→ **Problem details**:
Look through the records below for the line holding "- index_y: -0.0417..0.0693". Write it out exactly, with each following line through the line holding "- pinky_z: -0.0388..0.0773".

→ **Data excerpts**:
- Opening Delimiter -

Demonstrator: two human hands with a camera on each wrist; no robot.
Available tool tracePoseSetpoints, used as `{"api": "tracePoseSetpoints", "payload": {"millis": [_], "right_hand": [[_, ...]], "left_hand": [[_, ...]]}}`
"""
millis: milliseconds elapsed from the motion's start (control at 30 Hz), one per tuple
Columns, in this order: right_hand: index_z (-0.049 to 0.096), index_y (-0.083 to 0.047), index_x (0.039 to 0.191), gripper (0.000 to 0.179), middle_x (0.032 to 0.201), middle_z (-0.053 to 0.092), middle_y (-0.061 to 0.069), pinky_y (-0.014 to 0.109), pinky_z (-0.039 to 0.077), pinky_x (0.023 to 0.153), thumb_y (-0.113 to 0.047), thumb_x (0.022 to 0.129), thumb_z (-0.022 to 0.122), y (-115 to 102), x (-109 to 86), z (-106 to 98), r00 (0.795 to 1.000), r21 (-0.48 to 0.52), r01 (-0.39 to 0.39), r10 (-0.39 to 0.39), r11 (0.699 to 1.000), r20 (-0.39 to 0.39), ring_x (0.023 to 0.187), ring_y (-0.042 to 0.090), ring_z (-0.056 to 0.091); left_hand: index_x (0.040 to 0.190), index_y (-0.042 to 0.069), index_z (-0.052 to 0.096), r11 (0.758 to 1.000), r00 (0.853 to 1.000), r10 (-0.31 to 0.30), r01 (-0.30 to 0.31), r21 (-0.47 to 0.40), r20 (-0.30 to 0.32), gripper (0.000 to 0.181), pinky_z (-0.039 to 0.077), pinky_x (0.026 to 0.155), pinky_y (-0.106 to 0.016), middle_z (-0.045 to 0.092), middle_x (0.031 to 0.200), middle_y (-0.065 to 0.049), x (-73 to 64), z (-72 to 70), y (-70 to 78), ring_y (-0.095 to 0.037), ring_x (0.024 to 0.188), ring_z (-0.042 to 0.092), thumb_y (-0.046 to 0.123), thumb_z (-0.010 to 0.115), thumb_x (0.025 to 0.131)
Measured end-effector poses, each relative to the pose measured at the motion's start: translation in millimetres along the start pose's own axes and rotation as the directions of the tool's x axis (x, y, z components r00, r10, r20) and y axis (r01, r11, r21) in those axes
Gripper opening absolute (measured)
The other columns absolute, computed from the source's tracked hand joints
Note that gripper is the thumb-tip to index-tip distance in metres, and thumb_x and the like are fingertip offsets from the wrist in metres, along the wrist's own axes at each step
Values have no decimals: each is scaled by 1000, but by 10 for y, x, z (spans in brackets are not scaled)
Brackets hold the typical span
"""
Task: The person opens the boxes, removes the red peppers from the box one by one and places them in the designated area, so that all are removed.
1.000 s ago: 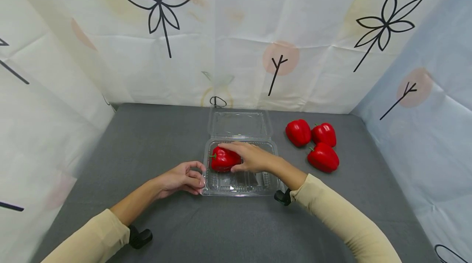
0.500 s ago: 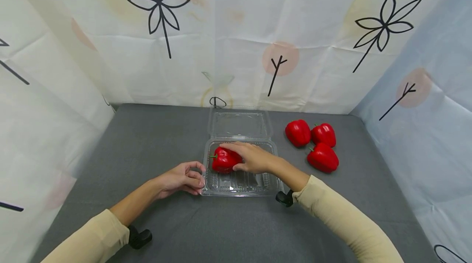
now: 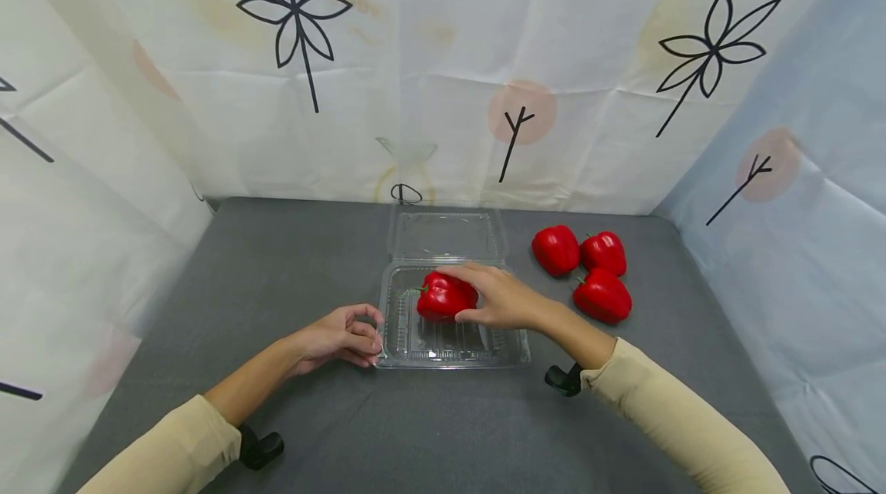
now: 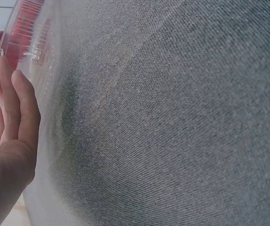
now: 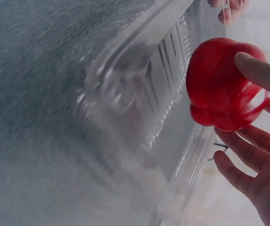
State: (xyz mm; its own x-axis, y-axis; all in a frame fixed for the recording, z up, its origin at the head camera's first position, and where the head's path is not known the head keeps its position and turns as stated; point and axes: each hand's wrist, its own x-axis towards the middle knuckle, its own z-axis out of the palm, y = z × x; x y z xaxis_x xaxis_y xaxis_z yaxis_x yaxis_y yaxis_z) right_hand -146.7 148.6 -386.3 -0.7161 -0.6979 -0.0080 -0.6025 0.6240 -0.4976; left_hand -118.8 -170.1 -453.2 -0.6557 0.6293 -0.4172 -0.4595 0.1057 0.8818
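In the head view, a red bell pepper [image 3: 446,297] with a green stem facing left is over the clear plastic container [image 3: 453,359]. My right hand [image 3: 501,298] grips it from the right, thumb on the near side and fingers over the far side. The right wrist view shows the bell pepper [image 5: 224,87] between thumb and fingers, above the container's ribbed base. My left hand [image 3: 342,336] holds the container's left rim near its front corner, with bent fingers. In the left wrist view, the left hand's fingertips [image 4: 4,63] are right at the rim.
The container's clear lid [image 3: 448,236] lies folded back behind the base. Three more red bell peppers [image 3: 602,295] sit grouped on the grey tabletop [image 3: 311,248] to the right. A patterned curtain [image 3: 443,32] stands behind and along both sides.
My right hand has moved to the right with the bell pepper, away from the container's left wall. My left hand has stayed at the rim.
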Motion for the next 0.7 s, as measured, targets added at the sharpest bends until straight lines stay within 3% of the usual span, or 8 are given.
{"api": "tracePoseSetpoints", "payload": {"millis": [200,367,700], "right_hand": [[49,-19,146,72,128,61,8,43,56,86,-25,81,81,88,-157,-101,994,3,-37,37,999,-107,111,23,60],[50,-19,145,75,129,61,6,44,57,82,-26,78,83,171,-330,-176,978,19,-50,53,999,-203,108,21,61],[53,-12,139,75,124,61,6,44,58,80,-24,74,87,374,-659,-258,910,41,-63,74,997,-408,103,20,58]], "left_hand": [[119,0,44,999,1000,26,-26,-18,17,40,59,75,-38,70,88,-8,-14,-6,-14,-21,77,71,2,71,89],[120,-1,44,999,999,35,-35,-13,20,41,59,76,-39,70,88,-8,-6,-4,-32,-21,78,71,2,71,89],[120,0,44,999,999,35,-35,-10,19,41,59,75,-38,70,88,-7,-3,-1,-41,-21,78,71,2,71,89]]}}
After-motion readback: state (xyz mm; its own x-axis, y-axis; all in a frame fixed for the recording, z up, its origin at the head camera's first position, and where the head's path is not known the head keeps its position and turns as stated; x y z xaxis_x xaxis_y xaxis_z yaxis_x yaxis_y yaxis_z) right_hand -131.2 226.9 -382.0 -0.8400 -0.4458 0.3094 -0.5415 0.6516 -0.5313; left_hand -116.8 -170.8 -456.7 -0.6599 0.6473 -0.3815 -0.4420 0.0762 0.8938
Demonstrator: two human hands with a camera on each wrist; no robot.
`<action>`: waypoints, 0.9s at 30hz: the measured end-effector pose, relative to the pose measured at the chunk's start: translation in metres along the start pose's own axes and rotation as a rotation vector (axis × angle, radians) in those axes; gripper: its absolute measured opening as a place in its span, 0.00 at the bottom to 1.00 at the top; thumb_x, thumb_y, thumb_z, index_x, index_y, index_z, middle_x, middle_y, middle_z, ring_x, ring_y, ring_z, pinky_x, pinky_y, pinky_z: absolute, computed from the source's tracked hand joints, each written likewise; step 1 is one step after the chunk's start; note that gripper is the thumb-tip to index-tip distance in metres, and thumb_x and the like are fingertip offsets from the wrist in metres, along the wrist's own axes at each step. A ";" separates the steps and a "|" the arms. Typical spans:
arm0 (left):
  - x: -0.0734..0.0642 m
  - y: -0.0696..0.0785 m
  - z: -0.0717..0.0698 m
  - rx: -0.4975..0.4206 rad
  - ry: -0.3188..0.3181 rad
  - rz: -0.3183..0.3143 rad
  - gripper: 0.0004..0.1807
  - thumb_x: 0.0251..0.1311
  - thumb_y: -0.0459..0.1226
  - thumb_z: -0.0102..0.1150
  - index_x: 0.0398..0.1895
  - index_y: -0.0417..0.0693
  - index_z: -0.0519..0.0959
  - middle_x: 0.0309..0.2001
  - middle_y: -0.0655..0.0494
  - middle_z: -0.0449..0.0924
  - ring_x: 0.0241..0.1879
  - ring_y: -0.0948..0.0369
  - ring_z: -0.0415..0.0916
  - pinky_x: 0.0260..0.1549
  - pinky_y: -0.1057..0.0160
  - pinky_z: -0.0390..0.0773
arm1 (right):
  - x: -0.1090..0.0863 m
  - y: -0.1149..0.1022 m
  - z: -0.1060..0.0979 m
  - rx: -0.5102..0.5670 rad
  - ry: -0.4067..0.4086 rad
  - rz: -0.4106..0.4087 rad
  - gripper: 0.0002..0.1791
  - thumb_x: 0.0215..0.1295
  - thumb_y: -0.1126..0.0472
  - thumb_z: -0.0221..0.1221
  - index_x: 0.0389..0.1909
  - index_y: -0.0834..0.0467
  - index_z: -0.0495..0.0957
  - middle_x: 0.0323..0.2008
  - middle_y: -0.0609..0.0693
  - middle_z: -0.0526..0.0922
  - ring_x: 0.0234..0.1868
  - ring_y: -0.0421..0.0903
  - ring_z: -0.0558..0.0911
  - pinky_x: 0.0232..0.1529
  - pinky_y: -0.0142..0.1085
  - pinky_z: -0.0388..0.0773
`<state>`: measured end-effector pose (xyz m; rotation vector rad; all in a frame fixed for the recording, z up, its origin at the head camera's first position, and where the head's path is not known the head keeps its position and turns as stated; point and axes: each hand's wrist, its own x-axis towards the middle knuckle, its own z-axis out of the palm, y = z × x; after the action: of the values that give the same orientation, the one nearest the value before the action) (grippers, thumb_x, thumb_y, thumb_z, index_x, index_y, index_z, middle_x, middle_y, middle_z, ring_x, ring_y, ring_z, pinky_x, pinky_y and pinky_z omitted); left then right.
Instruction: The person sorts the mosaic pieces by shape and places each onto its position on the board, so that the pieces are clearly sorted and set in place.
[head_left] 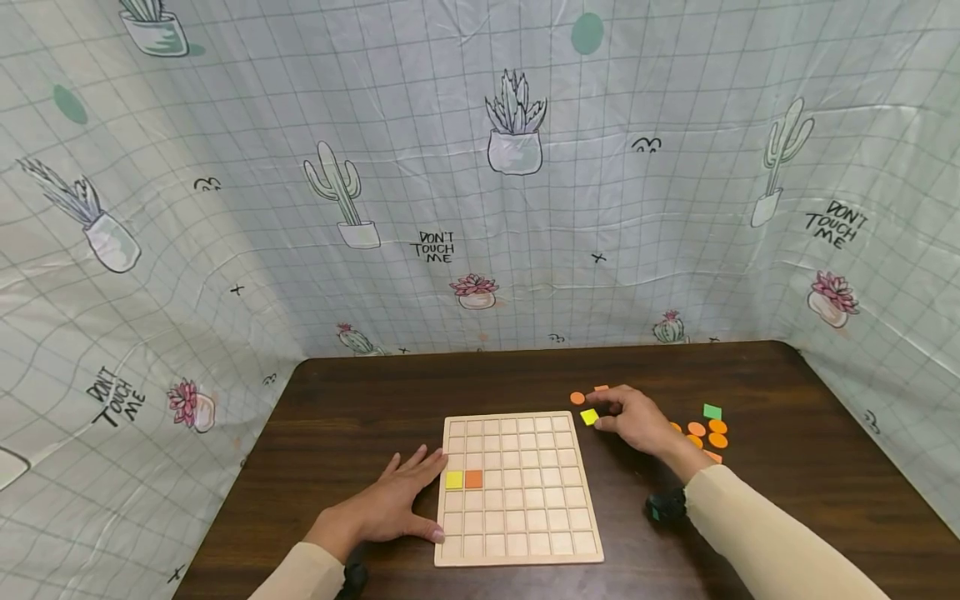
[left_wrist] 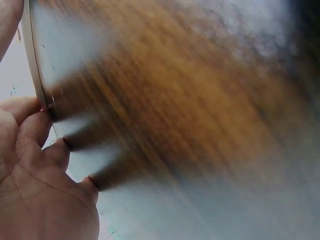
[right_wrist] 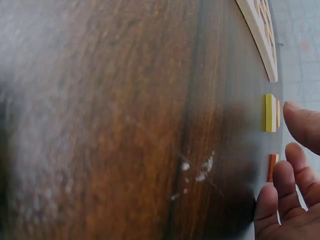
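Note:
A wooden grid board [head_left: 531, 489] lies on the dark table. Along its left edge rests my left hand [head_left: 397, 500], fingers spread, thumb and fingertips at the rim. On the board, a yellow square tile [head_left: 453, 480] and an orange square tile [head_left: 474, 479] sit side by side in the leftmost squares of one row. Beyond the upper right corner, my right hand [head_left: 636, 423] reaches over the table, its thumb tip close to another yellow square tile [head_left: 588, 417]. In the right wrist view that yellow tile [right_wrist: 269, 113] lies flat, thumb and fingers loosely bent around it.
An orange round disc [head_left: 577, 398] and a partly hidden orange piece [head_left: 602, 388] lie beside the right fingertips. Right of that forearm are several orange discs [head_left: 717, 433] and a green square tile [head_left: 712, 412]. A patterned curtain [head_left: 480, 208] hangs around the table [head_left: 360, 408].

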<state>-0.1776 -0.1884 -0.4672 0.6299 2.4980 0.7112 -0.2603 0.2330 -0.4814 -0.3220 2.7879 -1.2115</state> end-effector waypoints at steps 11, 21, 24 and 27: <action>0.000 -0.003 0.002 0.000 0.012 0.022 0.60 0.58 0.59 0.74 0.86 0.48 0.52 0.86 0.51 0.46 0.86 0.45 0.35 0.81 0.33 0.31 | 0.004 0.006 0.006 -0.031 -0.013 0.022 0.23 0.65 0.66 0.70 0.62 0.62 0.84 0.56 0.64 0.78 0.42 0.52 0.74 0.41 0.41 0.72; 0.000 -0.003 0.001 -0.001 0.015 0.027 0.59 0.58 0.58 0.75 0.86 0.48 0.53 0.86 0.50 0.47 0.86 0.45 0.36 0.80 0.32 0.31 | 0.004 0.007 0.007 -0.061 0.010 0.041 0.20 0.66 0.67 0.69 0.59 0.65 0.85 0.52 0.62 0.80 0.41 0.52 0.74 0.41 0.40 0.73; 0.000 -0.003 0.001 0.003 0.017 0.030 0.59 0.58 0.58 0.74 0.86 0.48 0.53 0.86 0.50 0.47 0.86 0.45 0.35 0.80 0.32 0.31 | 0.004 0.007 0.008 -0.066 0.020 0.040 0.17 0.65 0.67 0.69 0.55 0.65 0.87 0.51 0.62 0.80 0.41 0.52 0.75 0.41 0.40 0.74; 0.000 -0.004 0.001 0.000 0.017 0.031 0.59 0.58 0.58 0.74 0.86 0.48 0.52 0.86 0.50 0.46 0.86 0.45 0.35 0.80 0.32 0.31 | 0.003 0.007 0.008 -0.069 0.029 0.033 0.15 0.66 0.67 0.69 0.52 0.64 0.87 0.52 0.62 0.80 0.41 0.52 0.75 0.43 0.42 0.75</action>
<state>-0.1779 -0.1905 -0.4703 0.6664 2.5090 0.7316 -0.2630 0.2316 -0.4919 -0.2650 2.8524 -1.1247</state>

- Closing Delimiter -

→ **Your response**:
  - index_y: -0.0417..0.0693
  - index_z: -0.0519..0.0959
  - middle_x: 0.0309..0.2001
  - middle_y: -0.0655..0.0494
  - middle_z: -0.0449..0.0924
  - ring_x: 0.0241..0.1879
  - ring_y: -0.0948..0.0369
  - ring_z: -0.0415..0.0916
  - pinky_x: 0.0260..0.1549
  - pinky_y: -0.1057..0.0160
  - pinky_z: -0.0390..0.0773
arm1 (right):
  - x: -0.1090..0.0863 m
  - y: -0.1149..0.1022 m
  - z: -0.1060..0.0979 m
  - rx: -0.5102..0.5670 rad
  - ry: -0.4067..0.4086 rad
  - rz: -0.4106..0.4087 rad
  - gripper: 0.0002..0.1791
  - thumb_x: 0.0215..0.1295
  - thumb_y: -0.1126..0.0472
  - thumb_z: -0.0221..0.1221
  - index_x: 0.0389..0.1909
  - index_y: -0.0834..0.0467
  - index_z: -0.0495..0.0957
  - middle_x: 0.0323..0.2008
  - middle_y: -0.0609..0.0693
  - middle_z: -0.0526..0.0922
  - ring_x: 0.0234..0.1868
  - ring_y: -0.0421..0.0903
  - ring_z: -0.0558..0.0911
  - pinky_x: 0.0232..0.1529
  - pinky_y: -0.0142..0.1085
  - pinky_z: -0.0388..0.0773

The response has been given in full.